Task statement: Could every line of the data be printed exactly as it reads?

Material provided:

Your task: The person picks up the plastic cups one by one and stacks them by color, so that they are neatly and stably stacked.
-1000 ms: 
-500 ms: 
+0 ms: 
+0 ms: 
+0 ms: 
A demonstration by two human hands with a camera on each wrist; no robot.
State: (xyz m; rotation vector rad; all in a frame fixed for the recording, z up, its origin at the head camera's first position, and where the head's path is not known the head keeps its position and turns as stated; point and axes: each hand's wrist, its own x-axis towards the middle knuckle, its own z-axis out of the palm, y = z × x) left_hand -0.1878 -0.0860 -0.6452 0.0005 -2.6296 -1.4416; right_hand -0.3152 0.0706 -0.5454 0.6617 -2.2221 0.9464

Solved problem:
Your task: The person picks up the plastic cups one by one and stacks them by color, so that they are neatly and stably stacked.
-1000 ms: 
-500 ms: 
+0 ms: 
+0 ms: 
+0 ms: 
A demonstration by two human hands with a camera on each wrist; no robot.
State: (xyz m; rotation vector rad; all in a frame fixed for the recording, z up, its origin at the head camera's first position, and where the head's path is not known the head keeps its position and turns as stated; point and axes: each hand's wrist, its own x-axis towards the middle knuckle, its own z-axis out of the palm, y = z × x) left_hand -0.1878 -0.0860 -0.6452 0.0005 -2.6296 -1.4416; right_hand -0.3152 0.0706 -0.5454 0.6617 -2.2221 0.9464

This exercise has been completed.